From the line with "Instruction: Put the" through the line with "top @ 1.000", inclusive, return each line of the data below exactly and leave the rest out.

===== Recorded data

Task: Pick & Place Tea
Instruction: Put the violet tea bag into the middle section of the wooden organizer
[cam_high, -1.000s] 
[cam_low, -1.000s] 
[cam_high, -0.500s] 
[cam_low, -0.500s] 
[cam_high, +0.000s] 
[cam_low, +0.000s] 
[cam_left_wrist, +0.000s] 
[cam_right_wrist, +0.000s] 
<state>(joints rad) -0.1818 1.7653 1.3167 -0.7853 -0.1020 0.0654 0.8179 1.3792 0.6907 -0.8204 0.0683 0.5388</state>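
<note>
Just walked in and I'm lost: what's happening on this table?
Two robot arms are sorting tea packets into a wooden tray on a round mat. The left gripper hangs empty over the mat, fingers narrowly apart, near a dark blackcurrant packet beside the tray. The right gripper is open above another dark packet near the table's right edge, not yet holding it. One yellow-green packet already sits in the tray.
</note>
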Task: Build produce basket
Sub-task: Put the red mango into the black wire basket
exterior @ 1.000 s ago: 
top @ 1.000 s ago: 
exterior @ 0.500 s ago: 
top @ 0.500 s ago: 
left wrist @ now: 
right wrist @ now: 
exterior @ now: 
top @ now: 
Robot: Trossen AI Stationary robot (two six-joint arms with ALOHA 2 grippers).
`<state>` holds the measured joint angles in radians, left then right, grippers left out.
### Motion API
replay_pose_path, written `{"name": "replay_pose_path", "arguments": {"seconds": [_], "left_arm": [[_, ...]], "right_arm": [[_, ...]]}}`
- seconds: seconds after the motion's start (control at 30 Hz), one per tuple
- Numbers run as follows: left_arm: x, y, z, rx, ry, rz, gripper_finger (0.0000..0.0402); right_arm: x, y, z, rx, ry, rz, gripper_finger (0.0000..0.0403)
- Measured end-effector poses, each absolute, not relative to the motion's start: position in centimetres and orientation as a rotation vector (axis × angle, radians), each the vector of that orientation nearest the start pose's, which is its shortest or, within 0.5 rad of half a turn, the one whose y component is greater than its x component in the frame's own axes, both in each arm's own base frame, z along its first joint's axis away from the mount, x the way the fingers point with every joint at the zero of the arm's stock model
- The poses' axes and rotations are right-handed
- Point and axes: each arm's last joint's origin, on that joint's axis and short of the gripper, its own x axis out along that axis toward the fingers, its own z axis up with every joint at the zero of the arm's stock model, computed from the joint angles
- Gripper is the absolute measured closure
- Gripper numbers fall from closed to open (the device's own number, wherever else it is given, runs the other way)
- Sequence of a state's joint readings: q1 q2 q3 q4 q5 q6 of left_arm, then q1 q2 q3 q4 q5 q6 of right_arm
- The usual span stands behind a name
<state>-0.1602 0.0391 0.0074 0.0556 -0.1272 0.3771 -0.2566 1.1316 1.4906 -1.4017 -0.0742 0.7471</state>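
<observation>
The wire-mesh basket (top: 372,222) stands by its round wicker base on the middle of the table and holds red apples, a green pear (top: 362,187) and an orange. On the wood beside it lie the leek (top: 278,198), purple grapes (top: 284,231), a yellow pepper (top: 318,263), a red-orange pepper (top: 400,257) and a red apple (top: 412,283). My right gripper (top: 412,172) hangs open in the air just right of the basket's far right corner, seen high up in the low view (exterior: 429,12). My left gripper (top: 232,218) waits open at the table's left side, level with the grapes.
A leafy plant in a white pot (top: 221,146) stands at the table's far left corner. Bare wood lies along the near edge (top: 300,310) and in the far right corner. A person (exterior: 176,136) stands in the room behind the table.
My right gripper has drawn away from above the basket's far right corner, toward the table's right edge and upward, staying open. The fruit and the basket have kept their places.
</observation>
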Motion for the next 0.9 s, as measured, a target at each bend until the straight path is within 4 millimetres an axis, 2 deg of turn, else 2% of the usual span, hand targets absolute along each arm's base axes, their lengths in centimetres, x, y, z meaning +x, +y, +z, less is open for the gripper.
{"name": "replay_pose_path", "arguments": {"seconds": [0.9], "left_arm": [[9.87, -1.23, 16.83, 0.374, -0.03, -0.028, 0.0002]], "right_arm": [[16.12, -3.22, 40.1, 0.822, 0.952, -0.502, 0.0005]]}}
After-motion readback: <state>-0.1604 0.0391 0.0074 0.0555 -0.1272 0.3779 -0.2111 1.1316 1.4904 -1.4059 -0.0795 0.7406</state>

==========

Solution
Instruction: Put the violet tea bag into the middle section of the wooden organizer
[cam_high, -1.000s] 
[cam_low, -1.000s] 
[cam_high, -0.500s] 
[cam_low, -0.500s] 
[cam_high, +0.000s] 
[cam_low, +0.000s] 
[cam_left_wrist, +0.000s] 
[cam_right_wrist, +0.000s] 
<state>(joints rad) -0.1818 1.7653 1.3167 -0.7853 -0.1020 0.0654 0.8179 1.3792 0.6907 -0.8204 0.0683 0.5388</state>
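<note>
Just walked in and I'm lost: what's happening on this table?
Two robot arms are sorting tea packets into a wooden tray on a round mat. The left gripper hangs empty over the mat, fingers narrowly apart, near a dark blackcurrant packet beside the tray. The right gripper is open above another dark packet near the table's right edge, not yet holding it. One yellow-green packet already sits in the tray.
</note>
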Task: Build produce basket
Sub-task: Put the red mango into the black wire basket
exterior @ 1.000 s ago: 
top @ 1.000 s ago: 

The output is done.